Figure BA-4. Overview of Microservice Implementation

A microservice can function as an independent module or can call other microservices via REST. Figure BA-4, illustrates the structural component of a microservice. The implementation of the microservices can utilize the Network event loop to obtain requests and results from other microservices. While each microservice can utilize its own datastore, it can store recent and/or heavily used queries or results into an in-memory cache.

Figure BA-5. UI/UX of grocer microservice

Processing Pipeline

The processing pipeline is an essential piece of infrastructure that enables data driven engineering. The pipeline utilizes Kafka, a cluster messaging service, as its backbone. It is responsible for producing, collection, processing, aggregating and moving all microservice events in almost real-time. As Kafka utilizes a clustered event-driven architecture, combined with AWS cloud features, it is able to automatically scale as the number of users increases. Figure BA-6 below illustrates the general architecture of the processing pipeline.

Figure BA-6. Event-Driven Architecture of Processing Pipeline

Events are produced by the microservices through API calls to the Kafka cluster.

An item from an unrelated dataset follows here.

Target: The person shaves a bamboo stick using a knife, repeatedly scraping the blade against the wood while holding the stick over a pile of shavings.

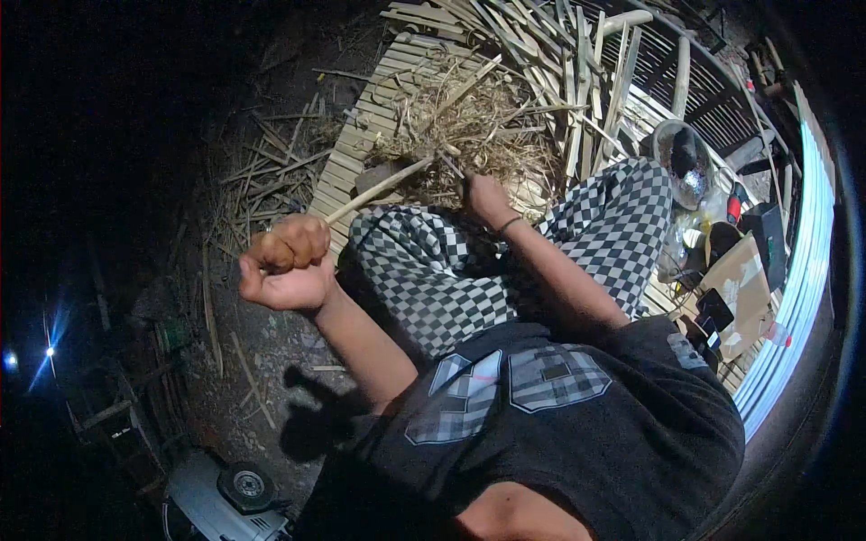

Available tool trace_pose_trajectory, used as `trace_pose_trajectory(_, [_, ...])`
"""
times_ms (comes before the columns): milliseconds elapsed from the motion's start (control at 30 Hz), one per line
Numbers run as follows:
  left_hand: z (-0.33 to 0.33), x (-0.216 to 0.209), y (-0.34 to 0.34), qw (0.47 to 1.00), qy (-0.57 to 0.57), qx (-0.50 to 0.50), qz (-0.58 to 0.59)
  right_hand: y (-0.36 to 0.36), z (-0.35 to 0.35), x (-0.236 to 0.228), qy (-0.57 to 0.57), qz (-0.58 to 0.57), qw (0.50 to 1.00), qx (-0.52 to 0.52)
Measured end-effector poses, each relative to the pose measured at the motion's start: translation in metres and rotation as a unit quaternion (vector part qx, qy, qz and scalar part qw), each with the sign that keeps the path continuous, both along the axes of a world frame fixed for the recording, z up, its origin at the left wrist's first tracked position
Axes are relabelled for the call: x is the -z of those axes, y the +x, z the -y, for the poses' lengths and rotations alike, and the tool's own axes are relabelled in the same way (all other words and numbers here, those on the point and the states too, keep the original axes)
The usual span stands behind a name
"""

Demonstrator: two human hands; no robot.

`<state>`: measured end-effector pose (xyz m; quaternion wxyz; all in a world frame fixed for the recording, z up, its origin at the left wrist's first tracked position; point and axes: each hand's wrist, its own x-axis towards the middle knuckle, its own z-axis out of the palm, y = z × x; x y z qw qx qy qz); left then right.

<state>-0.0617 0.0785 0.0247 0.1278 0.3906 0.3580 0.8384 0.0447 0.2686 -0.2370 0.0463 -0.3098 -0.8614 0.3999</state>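
Observation:
My left hand [287, 264] is closed in a fist around one end of a pale bamboo stick [379, 190]. From that fist the stick slants up and to the right, in front of my left knee. My right hand [490, 200], with a dark band at the wrist, grips what looks like a knife [450, 165]; its handle is mostly hidden by the fingers. The blade meets or nearly meets the stick's far end. Below the stick lies a dark block [383, 178], partly covered. Curly bamboo shavings [487, 126] are heaped just beyond both hands.
I sit cross-legged on a bamboo slat platform [345, 168]. Split bamboo strips [577, 68] pile up at the far right. A clear rounded container [683, 162], cardboard [735, 293] and a corrugated sheet [798, 298] lie right. Scraps [271, 171] litter the dark ground left.

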Motion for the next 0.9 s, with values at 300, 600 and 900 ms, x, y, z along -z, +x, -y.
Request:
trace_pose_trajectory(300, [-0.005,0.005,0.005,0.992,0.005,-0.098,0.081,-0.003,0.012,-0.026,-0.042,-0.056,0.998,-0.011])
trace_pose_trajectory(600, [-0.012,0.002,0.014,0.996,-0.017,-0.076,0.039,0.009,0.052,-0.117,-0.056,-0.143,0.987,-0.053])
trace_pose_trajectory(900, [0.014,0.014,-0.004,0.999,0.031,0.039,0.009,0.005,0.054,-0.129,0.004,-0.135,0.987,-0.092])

Based on the topic of the event, the router module (within Kafka) routes the message/request to different databases or applications such as elastic search or S3.The Kafka Consumer can take a message as an input and run different tasks including the decorating and routing of requests to the stream processing as a service platform. SPaaS will allow engineers to build and monitor their custom managed application while the platform can take care of scalability and operations.